▶ [WORK TASK]
Could you reproduce the entries exactly, omitting every picture?

**** EXERCISE DATA ****

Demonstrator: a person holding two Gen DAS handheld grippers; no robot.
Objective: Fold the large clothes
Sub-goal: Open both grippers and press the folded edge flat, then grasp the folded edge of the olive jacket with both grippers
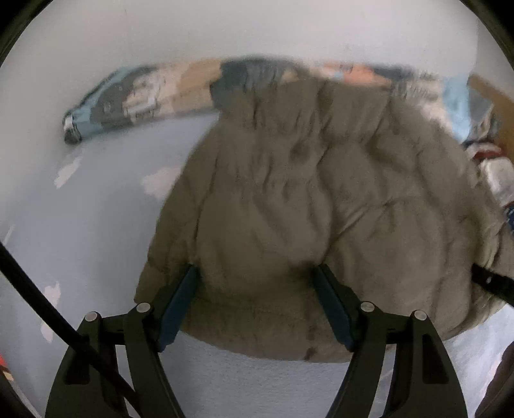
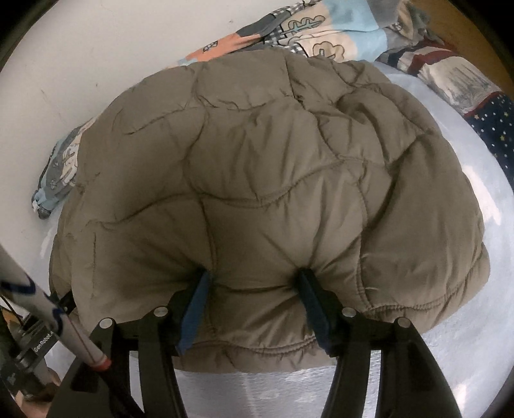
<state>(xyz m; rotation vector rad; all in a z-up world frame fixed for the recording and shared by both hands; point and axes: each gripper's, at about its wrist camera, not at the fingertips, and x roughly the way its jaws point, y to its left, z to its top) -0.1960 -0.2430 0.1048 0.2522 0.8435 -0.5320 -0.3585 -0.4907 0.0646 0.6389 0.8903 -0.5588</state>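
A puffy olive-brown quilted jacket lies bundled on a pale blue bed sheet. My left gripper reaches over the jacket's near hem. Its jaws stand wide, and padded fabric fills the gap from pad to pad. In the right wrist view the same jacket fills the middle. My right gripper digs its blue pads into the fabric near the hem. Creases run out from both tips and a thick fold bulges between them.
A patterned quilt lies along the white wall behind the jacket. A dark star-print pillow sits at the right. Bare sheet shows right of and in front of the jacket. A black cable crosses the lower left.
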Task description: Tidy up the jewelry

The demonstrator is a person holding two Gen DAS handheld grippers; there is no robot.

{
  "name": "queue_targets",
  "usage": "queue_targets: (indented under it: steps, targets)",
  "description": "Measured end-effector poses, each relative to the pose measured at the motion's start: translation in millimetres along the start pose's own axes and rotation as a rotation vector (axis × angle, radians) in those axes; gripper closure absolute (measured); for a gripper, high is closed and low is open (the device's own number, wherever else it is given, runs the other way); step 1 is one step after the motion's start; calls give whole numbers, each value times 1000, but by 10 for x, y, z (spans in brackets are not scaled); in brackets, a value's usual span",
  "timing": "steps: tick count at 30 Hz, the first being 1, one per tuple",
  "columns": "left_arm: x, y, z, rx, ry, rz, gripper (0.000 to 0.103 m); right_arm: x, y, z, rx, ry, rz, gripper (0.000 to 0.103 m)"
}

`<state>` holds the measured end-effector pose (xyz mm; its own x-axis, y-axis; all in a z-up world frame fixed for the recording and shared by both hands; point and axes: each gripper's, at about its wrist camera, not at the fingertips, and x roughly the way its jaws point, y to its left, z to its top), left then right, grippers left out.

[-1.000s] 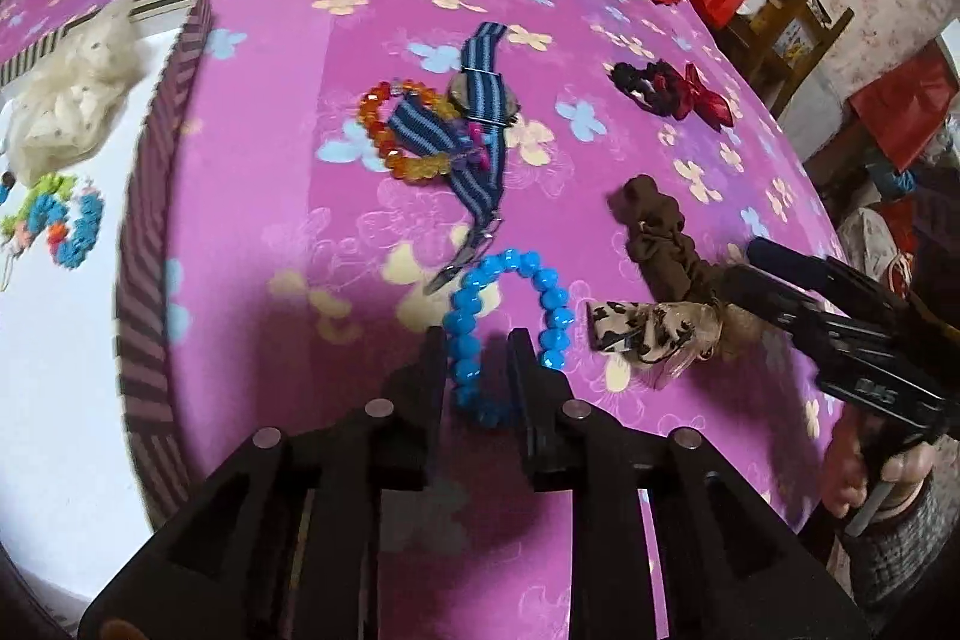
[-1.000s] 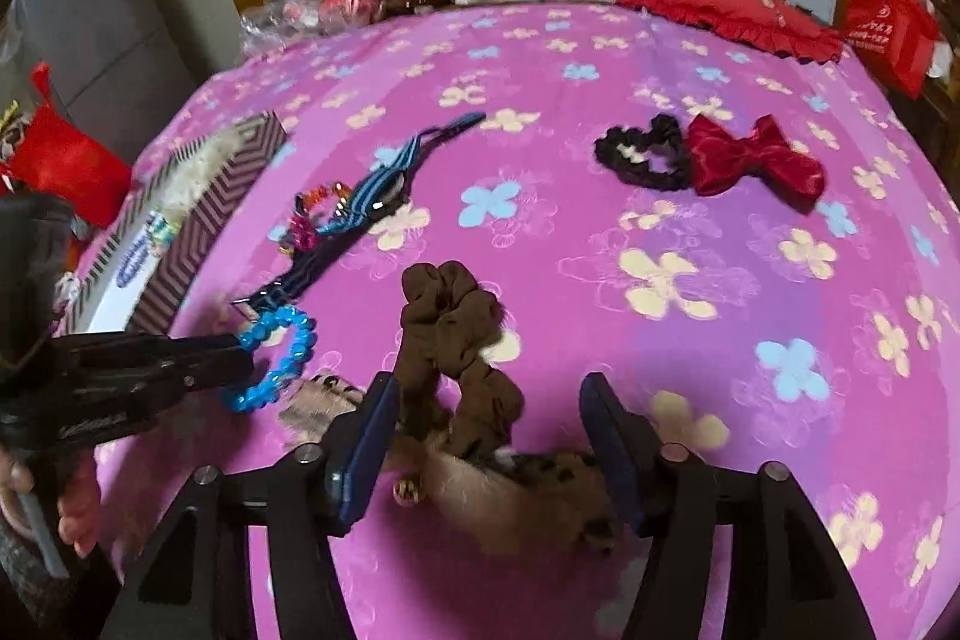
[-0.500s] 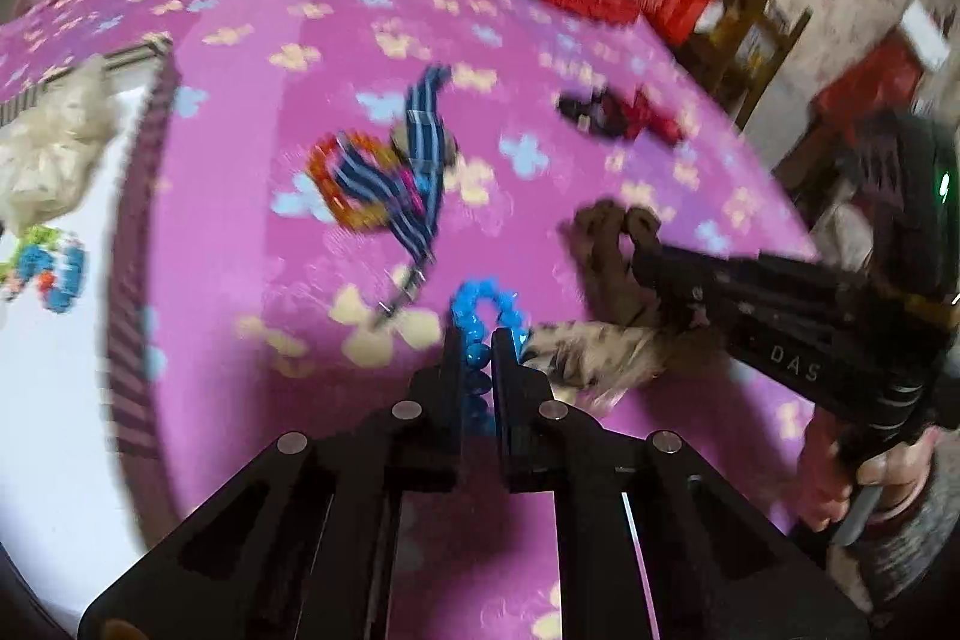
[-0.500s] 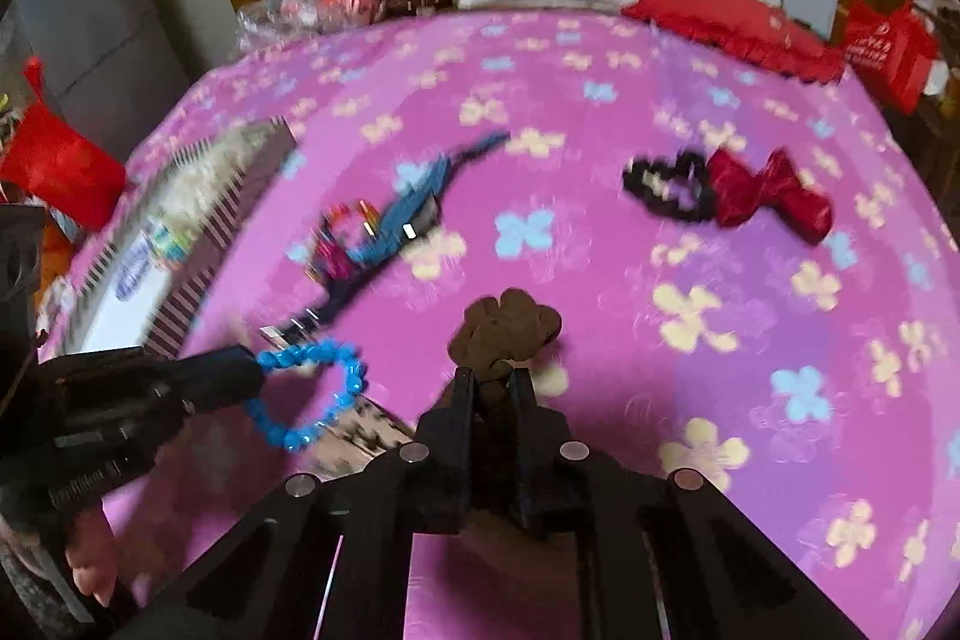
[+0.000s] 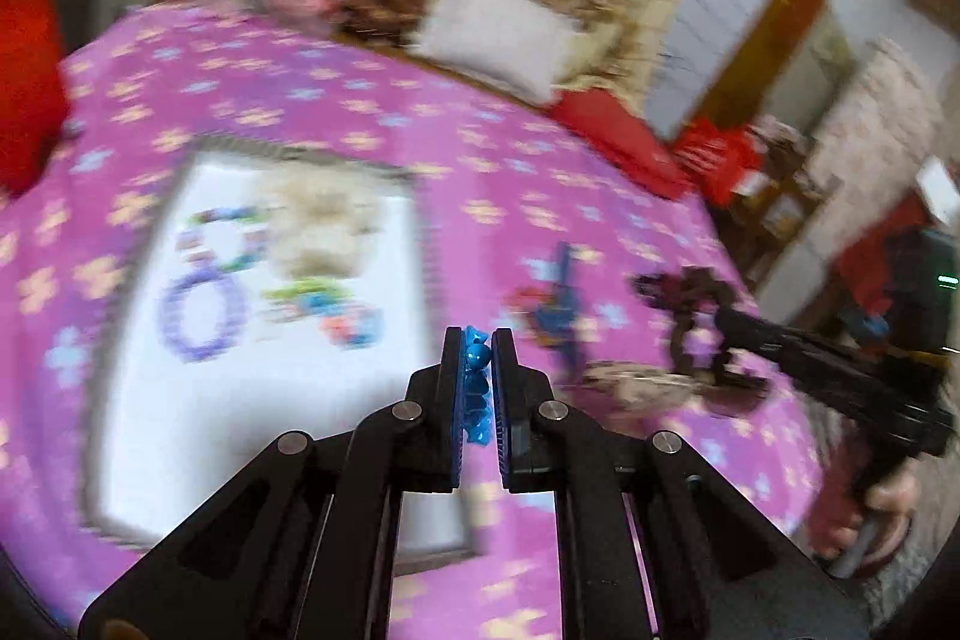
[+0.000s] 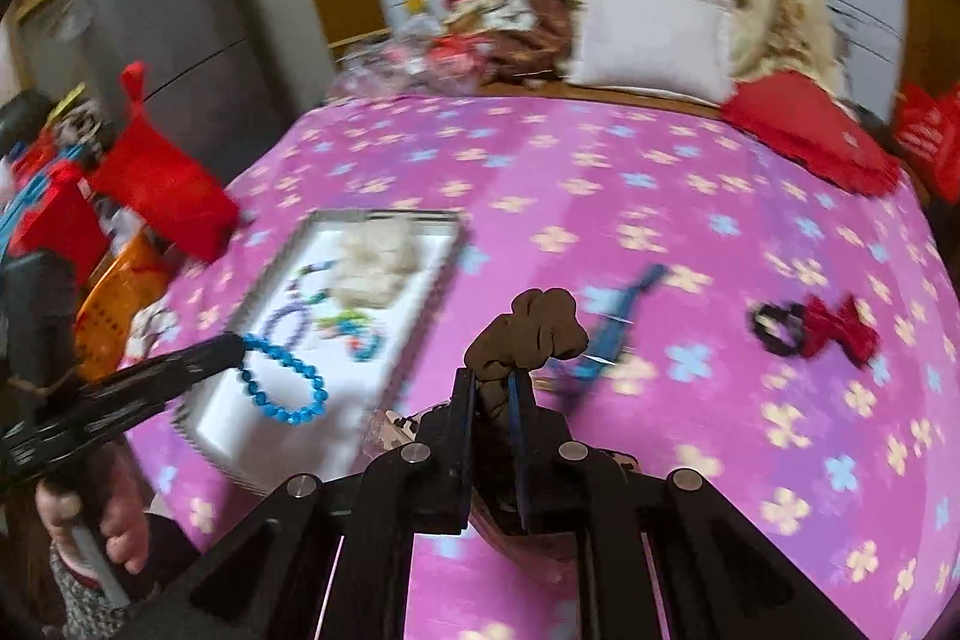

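- Left gripper [image 5: 478,388]: the jaws, spread around the bracelet a second ago, are now pressed together on the blue faceted-bead bracelet [image 6: 282,382]. In the left wrist view the beads sit clamped between the two black pads at frame centre.
- The bracelet has left the bedspread. In the right wrist view it hangs as a loop from the left gripper's tip at centre left, in front of the near corner of the tray.
- Right gripper [image 6: 493,400]: the jaws stood wide a second ago and have closed. They now pinch the brown fabric scrunchie [image 6: 531,331], which bulges above the fingertips at frame centre. A leopard-print fabric piece [image 6: 393,430] shows just beside the gripper body; whether it is attached to the scrunchie cannot be told.
- Both views have changed from a close look at the pink flower-print bedspread [image 6: 690,196] to a higher, wider one, with motion blur.
- White rectangular tray with striped rim [image 5: 408,538]: now at left of centre in the left wrist view, already holding a purple bead bracelet [image 5: 201,313] and other small pieces.
- Judgement: both pick-ups are complete; transfer to the tray is the step in hand.
- Remaining on the bedspread: a blue striped strap [image 6: 618,325] and a red bow with black scrunchie [image 6: 822,325].
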<state>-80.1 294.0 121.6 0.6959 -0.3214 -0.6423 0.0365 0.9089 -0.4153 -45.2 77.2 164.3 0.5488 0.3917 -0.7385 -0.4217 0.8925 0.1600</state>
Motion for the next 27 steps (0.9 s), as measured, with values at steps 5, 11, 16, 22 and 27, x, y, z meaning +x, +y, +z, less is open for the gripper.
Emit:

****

▶ [FINAL ANSWER]
Demonstrator: a person holding two Gen DAS handheld grippers; no robot.
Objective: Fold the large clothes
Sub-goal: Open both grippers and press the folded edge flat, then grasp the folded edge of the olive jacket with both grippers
<state>(xyz m; rotation vector rad; all in a z-up world frame fixed for the recording and shared by both hands; point and axes: each gripper's, at about its wrist camera, not at the fingertips, and x roughly the way its jaws point, y to its left, z to its top) -0.1960 -0.2430 0.1048 0.2522 0.8435 -0.5320 -0.3585 -0.4907 0.0646 0.6389 0.8903 -0.5588</state>
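A puffy olive-brown quilted jacket lies bundled on a pale blue bed sheet. My left gripper reaches over the jacket's near hem. Its jaws stand wide, and padded fabric fills the gap from pad to pad. In the right wrist view the same jacket fills the middle. My right gripper digs its blue pads into the fabric near the hem. Creases run out from both tips and a thick fold bulges between them.
A patterned quilt lies along the white wall behind the jacket. A dark star-print pillow sits at the right. Bare sheet shows right of and in front of the jacket. A black cable crosses the lower left.
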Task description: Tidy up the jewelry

The demonstrator is a person holding two Gen DAS handheld grippers; there is no robot.

{
  "name": "queue_targets",
  "usage": "queue_targets: (indented under it: steps, targets)",
  "description": "Measured end-effector poses, each relative to the pose measured at the motion's start: translation in millimetres along the start pose's own axes and rotation as a rotation vector (axis × angle, radians) in those axes; gripper closure absolute (measured); for a gripper, high is closed and low is open (the device's own number, wherever else it is given, runs the other way); step 1 is one step after the motion's start; calls give whole numbers, each value times 1000, but by 10 for x, y, z (spans in brackets are not scaled); in brackets, a value's usual span",
  "timing": "steps: tick count at 30 Hz, the first being 1, one per tuple",
  "columns": "left_arm: x, y, z, rx, ry, rz, gripper (0.000 to 0.103 m); right_arm: x, y, z, rx, ry, rz, gripper (0.000 to 0.103 m)"
}

`<state>` holds the measured end-effector pose (xyz mm; its own x-axis, y-axis; all in a z-up world frame fixed for the recording and shared by both hands; point and axes: each gripper's, at about its wrist camera, not at the fingertips, and x roughly the way its jaws point, y to its left, z to its top), left then right, grippers left out.

[-1.000s] 
[-1.000s] 
[-0.500s] 
[-0.500s] 
[+0.000s] 
[+0.000s] 

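- Left gripper [image 5: 478,388]: the jaws, spread around the bracelet a second ago, are now pressed together on the blue faceted-bead bracelet [image 6: 282,382]. In the left wrist view the beads sit clamped between the two black pads at frame centre.
- The bracelet has left the bedspread. In the right wrist view it hangs as a loop from the left gripper's tip at centre left, in front of the near corner of the tray.
- Right gripper [image 6: 493,400]: the jaws stood wide a second ago and have closed. They now pinch the brown fabric scrunchie [image 6: 531,331], which bulges above the fingertips at frame centre. A leopard-print fabric piece [image 6: 393,430] shows just beside the gripper body; whether it is attached to the scrunchie cannot be told.
- Both views have changed from a close look at the pink flower-print bedspread [image 6: 690,196] to a higher, wider one, with motion blur.
- White rectangular tray with striped rim [image 5: 408,538]: now at left of centre in the left wrist view, already holding a purple bead bracelet [image 5: 201,313] and other small pieces.
- Judgement: both pick-ups are complete; transfer to the tray is the step in hand.
- Remaining on the bedspread: a blue striped strap [image 6: 618,325] and a red bow with black scrunchie [image 6: 822,325].
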<state>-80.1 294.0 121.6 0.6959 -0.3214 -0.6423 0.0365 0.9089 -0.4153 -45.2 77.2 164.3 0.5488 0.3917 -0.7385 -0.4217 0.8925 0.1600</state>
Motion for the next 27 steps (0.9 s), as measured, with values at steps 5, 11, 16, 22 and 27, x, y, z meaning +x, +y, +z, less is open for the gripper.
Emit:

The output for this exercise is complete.